Repeat the data precisely as given.

* **SOURCE MATERIAL**
+++

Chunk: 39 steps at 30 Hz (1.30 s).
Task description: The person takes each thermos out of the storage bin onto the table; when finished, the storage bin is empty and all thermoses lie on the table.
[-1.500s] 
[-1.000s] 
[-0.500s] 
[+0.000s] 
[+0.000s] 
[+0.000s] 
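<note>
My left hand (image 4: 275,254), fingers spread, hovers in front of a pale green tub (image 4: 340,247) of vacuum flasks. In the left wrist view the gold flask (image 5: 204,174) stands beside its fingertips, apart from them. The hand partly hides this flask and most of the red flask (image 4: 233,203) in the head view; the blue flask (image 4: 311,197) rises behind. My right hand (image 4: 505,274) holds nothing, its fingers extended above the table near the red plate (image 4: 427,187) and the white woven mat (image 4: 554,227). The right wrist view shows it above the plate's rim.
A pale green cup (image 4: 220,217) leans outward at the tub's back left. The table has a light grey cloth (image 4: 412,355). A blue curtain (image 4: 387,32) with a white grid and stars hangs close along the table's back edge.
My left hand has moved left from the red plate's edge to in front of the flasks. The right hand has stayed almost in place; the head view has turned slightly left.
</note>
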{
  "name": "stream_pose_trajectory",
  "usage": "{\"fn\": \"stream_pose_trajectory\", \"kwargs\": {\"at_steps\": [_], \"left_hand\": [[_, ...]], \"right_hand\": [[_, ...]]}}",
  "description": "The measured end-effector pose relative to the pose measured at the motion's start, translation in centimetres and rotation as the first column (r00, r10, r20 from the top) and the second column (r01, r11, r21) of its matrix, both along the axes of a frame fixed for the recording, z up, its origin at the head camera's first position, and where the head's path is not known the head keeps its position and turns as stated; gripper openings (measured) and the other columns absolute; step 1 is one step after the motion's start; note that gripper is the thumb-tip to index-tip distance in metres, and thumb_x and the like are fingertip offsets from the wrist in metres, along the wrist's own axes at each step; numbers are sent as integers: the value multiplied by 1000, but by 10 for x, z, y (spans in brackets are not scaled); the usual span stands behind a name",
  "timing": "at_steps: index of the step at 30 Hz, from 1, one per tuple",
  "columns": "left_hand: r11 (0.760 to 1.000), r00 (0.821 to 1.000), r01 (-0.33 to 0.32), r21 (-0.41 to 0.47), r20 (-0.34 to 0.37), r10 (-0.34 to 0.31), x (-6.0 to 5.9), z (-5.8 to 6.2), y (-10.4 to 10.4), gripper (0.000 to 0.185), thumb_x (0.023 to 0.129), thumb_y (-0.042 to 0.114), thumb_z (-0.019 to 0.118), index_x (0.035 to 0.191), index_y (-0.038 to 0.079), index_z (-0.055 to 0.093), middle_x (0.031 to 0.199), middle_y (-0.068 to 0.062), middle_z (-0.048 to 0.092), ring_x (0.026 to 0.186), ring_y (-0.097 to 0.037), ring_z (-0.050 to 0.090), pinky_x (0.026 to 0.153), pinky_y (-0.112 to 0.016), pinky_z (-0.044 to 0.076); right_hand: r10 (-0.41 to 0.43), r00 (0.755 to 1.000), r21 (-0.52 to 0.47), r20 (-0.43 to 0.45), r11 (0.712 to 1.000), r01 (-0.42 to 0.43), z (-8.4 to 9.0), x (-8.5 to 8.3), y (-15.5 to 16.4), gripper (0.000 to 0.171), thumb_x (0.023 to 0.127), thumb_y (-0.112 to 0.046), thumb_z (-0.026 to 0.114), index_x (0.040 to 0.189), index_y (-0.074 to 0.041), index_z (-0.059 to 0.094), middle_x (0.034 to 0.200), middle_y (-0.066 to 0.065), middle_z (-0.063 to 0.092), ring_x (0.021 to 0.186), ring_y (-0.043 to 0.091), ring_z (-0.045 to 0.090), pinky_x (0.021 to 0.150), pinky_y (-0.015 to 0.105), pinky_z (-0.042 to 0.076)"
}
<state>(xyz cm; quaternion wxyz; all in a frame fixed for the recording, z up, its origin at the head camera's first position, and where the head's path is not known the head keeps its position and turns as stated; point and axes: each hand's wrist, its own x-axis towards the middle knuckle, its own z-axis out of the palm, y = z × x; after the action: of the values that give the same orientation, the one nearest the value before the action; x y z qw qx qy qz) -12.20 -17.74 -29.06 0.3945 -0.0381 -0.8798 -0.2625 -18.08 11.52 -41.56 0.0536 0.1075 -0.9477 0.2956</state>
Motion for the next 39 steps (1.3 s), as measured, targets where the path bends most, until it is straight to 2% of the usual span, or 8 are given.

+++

* **PROBLEM SOLUTION**
Chunk: 39 steps at 30 Hz (1.30 s).
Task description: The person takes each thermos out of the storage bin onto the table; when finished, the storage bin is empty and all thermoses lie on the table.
[-1.500s] 
[-1.000s] 
[-0.500s] 
[+0.000s] 
[+0.000s] 
[+0.000s] 
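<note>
My left hand (image 4: 275,254), fingers spread, hovers in front of a pale green tub (image 4: 340,247) of vacuum flasks. In the left wrist view the gold flask (image 5: 204,174) stands beside its fingertips, apart from them. The hand partly hides this flask and most of the red flask (image 4: 233,203) in the head view; the blue flask (image 4: 311,197) rises behind. My right hand (image 4: 505,274) holds nothing, its fingers extended above the table near the red plate (image 4: 427,187) and the white woven mat (image 4: 554,227). The right wrist view shows it above the plate's rim.
A pale green cup (image 4: 220,217) leans outward at the tub's back left. The table has a light grey cloth (image 4: 412,355). A blue curtain (image 4: 387,32) with a white grid and stars hangs close along the table's back edge.
My left hand has moved left from the red plate's edge to in front of the flasks. The right hand has stayed almost in place; the head view has turned slightly left.
</note>
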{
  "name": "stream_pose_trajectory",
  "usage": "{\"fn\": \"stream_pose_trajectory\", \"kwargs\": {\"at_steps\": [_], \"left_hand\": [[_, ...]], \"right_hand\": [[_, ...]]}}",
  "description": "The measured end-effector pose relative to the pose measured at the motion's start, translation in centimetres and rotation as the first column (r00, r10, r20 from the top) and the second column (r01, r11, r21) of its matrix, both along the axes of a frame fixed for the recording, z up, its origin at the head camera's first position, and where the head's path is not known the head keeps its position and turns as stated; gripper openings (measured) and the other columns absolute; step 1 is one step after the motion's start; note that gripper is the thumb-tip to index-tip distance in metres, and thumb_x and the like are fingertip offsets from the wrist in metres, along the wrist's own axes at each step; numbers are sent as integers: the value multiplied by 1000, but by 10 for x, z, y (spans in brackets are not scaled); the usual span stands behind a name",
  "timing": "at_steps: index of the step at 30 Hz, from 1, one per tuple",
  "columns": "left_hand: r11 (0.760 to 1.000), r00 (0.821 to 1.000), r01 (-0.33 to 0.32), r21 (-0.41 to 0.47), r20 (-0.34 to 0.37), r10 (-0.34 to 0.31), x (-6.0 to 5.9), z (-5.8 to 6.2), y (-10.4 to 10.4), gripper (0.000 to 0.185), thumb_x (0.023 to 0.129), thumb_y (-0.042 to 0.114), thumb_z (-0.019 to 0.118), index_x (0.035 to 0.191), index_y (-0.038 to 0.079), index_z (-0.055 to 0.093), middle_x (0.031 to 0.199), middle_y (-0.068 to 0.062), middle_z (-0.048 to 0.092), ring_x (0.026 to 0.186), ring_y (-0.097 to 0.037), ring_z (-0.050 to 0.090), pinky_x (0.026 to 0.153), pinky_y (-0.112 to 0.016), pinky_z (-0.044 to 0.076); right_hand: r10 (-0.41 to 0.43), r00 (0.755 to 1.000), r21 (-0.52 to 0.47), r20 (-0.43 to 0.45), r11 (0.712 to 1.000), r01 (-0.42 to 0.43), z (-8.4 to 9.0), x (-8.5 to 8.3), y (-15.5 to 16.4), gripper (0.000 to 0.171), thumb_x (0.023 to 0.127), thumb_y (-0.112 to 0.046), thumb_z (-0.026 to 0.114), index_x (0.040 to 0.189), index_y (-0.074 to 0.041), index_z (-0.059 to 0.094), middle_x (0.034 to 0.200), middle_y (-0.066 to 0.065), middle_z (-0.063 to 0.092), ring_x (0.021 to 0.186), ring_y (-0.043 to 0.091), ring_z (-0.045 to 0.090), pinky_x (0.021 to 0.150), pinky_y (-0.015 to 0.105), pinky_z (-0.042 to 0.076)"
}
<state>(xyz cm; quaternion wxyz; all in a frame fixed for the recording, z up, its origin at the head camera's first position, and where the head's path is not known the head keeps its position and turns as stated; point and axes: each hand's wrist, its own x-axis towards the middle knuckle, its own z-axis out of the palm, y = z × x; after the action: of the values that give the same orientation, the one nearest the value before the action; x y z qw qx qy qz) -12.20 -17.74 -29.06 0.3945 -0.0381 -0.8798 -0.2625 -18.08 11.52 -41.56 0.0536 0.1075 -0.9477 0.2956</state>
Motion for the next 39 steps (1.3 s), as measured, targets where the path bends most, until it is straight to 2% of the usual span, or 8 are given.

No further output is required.